DESCRIPTION OF SYMBOLS 1 Sliding member 2 Back metal layer 3 Sliding layer 4 Porous sintered layer 5 Resin composition 6 Steel phase 7 Ni-P alloy phase 8 Low pearlite phase part 9 Ferrite phase 10 Pearlite phase 10A Mixing of pearlite phase and cementite phase phase

Claims (8)

In the sliding member provided with the sliding layer composed of the porous sintered layer and the resin composition on the back metal layer,
The porous sintered layer comprises a Ni-P alloy phase and a granular steel phase,
The granular steel phase is a carbon steel having a carbon content of 0.3 to 1.3% by mass, and the structure is composed of a ferrite phase and a pearlite phase, or a ferrite phase, a pearlite phase, and a cementite phase,
The Ni-P alloy phase functions as a binder that connects the granular steel phases and the granular steel phases to the back metal layer,
On the surface of the granular steel phase that becomes an interface with the resin composition or the Ni-P alloy phase,
When the structure of the granular steel phase is composed of the ferrite phase and the pearlite phase, the ratio of the pearlite phase is reduced by 50% or more with respect to the pearlite phase in the structure at the center of the granular steel phase. While the low pearlite phase is formed,
When the structure of the granular steel phase is composed of the ferrite phase, the pearlite phase, and the cementite phase, the pearlite phase with respect to the mixed phase of the pearlite phase and the cementite phase in the structure at the center of the granular steel phase.
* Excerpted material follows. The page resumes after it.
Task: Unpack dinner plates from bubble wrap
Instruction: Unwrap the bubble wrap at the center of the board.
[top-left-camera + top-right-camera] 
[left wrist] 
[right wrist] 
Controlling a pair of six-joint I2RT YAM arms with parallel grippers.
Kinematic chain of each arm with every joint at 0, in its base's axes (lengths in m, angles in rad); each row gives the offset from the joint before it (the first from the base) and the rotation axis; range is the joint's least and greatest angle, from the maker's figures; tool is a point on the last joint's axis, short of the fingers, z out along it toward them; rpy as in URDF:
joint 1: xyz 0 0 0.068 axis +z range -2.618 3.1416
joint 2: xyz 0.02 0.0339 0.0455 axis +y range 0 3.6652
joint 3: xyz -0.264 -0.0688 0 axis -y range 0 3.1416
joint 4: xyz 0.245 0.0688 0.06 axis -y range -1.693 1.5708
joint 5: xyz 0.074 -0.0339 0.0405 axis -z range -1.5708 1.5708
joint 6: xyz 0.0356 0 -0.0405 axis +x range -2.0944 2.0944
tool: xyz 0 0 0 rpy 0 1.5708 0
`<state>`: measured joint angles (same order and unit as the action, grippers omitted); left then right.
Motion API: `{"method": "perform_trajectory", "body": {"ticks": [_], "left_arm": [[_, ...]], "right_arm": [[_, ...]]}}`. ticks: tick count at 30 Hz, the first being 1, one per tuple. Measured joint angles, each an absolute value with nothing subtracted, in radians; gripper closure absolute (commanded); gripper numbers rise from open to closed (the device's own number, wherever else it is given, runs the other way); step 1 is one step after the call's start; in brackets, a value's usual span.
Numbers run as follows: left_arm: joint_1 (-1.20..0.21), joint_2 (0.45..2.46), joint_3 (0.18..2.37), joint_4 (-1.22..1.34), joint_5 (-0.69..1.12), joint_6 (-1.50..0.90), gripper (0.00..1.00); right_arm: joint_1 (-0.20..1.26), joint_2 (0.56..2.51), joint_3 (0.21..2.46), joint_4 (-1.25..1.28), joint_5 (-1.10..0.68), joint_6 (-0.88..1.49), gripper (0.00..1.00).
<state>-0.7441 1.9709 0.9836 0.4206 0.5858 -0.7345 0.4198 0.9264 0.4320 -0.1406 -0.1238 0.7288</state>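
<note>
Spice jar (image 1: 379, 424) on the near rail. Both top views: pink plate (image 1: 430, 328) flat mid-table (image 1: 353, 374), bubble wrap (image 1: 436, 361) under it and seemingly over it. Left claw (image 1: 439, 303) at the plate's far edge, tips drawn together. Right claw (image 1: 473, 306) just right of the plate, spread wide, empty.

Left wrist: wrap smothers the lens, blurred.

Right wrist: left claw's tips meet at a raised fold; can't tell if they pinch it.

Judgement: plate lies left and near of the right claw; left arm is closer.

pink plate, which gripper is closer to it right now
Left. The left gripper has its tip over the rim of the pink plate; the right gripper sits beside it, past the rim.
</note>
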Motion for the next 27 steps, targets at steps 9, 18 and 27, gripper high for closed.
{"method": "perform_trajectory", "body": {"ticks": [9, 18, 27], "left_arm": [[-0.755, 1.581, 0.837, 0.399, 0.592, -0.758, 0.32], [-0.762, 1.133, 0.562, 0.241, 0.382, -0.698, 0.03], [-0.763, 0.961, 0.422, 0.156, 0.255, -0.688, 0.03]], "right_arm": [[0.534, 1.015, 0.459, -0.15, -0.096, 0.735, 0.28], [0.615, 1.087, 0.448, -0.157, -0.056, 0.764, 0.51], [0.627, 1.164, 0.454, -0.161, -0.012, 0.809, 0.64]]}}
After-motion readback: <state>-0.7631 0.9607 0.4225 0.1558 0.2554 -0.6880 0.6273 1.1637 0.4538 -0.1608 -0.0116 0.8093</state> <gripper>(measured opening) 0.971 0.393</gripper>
A sliding member characterized in that a low pearlite phase portion is formed in which the ratio of is reduced by 50% or more.   The sliding member according to claim 1, wherein an average particle diameter of the granular steel phase is 45 to 180 μm.   The sliding member according to claim 1 or 2, wherein a Ni component of the Ni-P alloy phase is diffused in the low pearlite phase portion.   The sliding member according to any one of claims 1 to 3, wherein a thickness of the low pearlite phase portion is 1 to 30 µm.   The sliding member according to any one of claims 1 to 4, wherein an area ratio of the pearlite phase on a surface of the low pearlite phase portion is 0 to 10%.   The sliding member according to any one of claims 1 to 5, wherein the composition of the Ni-P alloy phase comprises 9 to 13% by mass of P, the balance Ni and inevitable impurities.   The composition of the Ni-P alloy phase is 9 to 13% by mass of P, 1 to 4% by mass of B, 1 to 12% by mass of Si, 1 to 12% by mass of Cr, and 1 to 3% by mass as selective components. 1 to 5% by weight of Fe, 0.5 to 5% by mass of Sn, and 0.5 to 5% by mass of Cu, the balance being Ni and inevitable impurities. The sliding member according to claim 5.   The ratio of the Ni-P alloy phase in the porous sintered layer is 5 to 40 parts by mass of the Ni-P alloy phase with respect to 100 parts by mass of the porous sintered layer. The sliding member according to any one of claims 1 to 7.